コンサルタント業務の内容はマンションの修繕、金銭的なもの、住民トラブルと多岐に渡ります。

管理業務主任者

管理業務主任者はマンションの管理業者が必ず雇用しなければいけない資格です。

主な業務はマンションの管理組合に向けて重要事項の説明をしたりなどになります。

2つの資格の違い

試験の難易度

試験範囲に大きく違いはありませんが、マンション管理士のほうが難易度が高い資格です。

立場の違い

マンション管理士は管理組合の利益になるように努めます。

管理業務主任者はあくまで管理会社の職員のため、管理組合の利益のためだけに働けるわけではありません。

独占業務の有無

独占業務とはその資格を持っている人だけができる業務のことです。

マンション管理士には独占業務がなく、言い方は悪いですが、知識さえあれば資格がなくてもマンションの管理組合に対してのコンサルタント業務ができます。

一方、管理業務主任者でなければできない独占業務が3つ存在します。

マンション管理組合との契約に関する説明・契約書類の記名押印・管理事務の報告。

就職や転職に有利なのはどっち?

管理業務主任者のほうが就職と転職には有利

管理業務主任者のほうが就職と転職に有利なのは、マンション管理会社は有資格者を雇用しなければいけない法律があるからになります。

管理業務主任者の資格があれば、学歴不問の求人もあるので、非正規雇用生活が長い高卒の方でも正社員を目指せます。

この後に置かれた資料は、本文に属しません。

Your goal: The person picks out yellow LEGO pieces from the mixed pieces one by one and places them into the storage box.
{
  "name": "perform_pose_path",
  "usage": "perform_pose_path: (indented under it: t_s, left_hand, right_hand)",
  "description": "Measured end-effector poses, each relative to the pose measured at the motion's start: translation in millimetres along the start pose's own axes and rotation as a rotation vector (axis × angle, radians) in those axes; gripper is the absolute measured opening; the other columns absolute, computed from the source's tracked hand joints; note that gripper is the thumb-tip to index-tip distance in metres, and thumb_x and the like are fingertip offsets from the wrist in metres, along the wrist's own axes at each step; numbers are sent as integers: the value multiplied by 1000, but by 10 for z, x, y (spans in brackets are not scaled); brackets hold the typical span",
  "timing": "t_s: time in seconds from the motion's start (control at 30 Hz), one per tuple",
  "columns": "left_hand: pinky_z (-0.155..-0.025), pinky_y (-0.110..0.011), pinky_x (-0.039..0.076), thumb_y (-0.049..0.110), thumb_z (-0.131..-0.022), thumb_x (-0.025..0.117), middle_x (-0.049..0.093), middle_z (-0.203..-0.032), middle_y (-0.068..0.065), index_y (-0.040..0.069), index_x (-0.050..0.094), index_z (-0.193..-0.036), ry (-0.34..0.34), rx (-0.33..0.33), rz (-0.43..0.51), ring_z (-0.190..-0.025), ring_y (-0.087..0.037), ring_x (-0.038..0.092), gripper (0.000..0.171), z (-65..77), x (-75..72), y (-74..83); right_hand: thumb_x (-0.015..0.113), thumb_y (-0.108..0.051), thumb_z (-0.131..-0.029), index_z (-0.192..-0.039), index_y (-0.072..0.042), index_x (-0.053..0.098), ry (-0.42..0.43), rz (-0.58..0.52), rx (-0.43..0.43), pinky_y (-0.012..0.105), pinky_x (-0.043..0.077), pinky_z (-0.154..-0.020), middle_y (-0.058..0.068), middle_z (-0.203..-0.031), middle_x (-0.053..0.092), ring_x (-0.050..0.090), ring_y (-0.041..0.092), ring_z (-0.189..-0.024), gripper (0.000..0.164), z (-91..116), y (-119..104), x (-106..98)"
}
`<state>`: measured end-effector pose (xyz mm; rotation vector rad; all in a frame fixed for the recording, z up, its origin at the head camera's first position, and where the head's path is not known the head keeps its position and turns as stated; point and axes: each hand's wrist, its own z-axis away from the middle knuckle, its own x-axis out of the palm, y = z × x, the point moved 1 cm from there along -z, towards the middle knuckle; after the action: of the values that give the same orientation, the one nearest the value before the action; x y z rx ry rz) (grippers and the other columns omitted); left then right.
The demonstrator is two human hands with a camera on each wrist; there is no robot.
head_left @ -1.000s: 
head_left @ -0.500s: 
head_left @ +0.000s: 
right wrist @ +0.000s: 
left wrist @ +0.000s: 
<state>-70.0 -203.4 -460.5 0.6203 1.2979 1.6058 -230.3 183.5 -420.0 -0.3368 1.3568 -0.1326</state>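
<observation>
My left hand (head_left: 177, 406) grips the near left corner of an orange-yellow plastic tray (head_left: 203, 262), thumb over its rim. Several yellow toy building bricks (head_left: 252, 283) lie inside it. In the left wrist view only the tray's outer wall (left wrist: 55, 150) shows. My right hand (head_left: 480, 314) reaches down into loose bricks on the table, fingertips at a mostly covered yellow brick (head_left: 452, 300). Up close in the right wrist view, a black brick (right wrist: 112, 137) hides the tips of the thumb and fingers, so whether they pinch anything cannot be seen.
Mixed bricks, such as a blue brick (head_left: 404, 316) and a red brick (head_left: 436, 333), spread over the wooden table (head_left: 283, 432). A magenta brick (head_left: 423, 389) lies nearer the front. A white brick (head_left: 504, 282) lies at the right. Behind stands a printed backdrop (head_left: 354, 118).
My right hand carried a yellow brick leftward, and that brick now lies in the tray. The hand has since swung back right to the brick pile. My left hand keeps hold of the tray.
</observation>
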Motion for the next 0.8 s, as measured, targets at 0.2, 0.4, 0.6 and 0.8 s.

その場合は管理業務主任者以外にも宅地建物取引士(宅建)を取得すれば、さらに就職に有利になるでしょう。

マンション管理士はあくまでもアドバイザー

マンション管理士の場合、独占業務もなく、あくまでマンションの管理組合のアドバイザーのため、求人はほとんどありません。

独立に有利なのはどっち?

現実は厳しいことがほとんど

独立に向いている資格はマンション管理士ですが、この資格を取得しただけで独立開業をしている方はほとんどいません。

顧客はマンションの管理組合に限定される上に、この顧客を確保するのに苦戦することがほとんど。

独立したいなら、他の資格も取得したほうがいい

独立される方は管理業務主任者として働いていて、マンション管理士として独立。

または他の士業の資格を取得して、それとマンション管理士の両方の資格を生かして独立ということがほとんど。

独立をしたいのであれば、管理業務主任者や宅地建物取引士や行政書士などの他の資格も取得して、実務経験を積み、経験と人脈を得ることが大切です。

試験範囲はほとんど同じなので、2つの資格を取得すると無駄がない

試験範囲がほとんど同じなので、どちらかの資格が欲しい場合であったとしても2つの資格を取得すると無駄がありません。

また、マンション管理会社の中には、2つの資格を取得している方を歓迎しているところもあります。

マンション管理士を目指される方であっても、独立する前にマンション管理会社で一度働く経験をすることも良いでしょう。